En verano el cielo se renueva. Sólo veremos constelaciones cercanas a la estrella polar, a las que se denomina circumpolares. Lo demás del firmamento cambia. Por encima de nuestras cabezas, son tres las estrellas que forman el Triángulo del verano (Deneb, Vega y Altair), la llamada constelación del Cisne, en plena vía láctea, hacia el sur veremos como una gran Tetera (constelación de Sagitario), y a su derecha divisamos el grandioso Escorpión, brillante y desafiante, donde destaca la estrella roja Antares (800 veces mas grande que el sol) .
Con solo coger nuestros prismáticos, darnos un paseo por el firmamento y deleitarnos con algunas de sus maravillas en el profundo espacio. Divinidades tales como el doble cúmulo de Perseo, o el cúmulo de Hércules. Con prismáticos también podremos observar los colores de las estrellas, las misteriosas lunas de Júpiter, los dantescos cráteres de la Luna o las nebulosas de Orión (esta última también llamada la catedral del cielo, visible avanzado el otoño y durante el invierno).
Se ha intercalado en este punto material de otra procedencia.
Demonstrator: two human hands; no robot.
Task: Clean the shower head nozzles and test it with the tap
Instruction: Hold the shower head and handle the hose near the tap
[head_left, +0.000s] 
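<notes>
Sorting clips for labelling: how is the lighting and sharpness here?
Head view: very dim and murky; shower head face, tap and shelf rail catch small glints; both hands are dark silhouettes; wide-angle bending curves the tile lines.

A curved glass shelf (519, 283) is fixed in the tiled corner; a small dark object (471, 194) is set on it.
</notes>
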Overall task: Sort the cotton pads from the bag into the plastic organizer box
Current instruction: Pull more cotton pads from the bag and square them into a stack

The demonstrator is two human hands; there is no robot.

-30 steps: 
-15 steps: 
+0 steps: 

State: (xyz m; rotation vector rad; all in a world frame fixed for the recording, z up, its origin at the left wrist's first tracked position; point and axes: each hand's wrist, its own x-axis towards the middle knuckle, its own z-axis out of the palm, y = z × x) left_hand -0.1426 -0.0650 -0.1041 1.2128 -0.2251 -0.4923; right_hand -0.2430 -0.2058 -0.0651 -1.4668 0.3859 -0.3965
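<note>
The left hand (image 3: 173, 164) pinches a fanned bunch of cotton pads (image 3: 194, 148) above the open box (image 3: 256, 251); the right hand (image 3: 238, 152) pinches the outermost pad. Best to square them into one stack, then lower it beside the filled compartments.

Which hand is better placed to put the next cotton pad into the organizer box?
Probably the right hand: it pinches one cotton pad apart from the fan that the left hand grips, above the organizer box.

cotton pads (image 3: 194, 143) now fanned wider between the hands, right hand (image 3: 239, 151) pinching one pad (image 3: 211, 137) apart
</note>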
Y también como no, la séptima estrella de las Pléyades (constelación visible en otoño e invierno).
Por aquí el cielo es espectacular. Hay tantísimas estrellas, que inclusive, las noches de luna nueva o sin luna, se podrá caminar guiados por su luz. Los miradores y los roquedos son zonas excepcionales para montar un telescopio, pero también las zonas del fondo del Valle por su oscuridad y hundimiento. Veremos estrellas de todos los tamaños y colores.
Apuntando nuestro telescopio a las Pléyades, no hay siete estrellas, sino cientos de ellas, todas coloreadas del gaseoso azulado que las rodea. Al dirigirnos a la nebulosa de Orión, vemos soberbiamente identificadas, las diminutas estrellas que se están formando sobre esa gran incubadora inter estelar.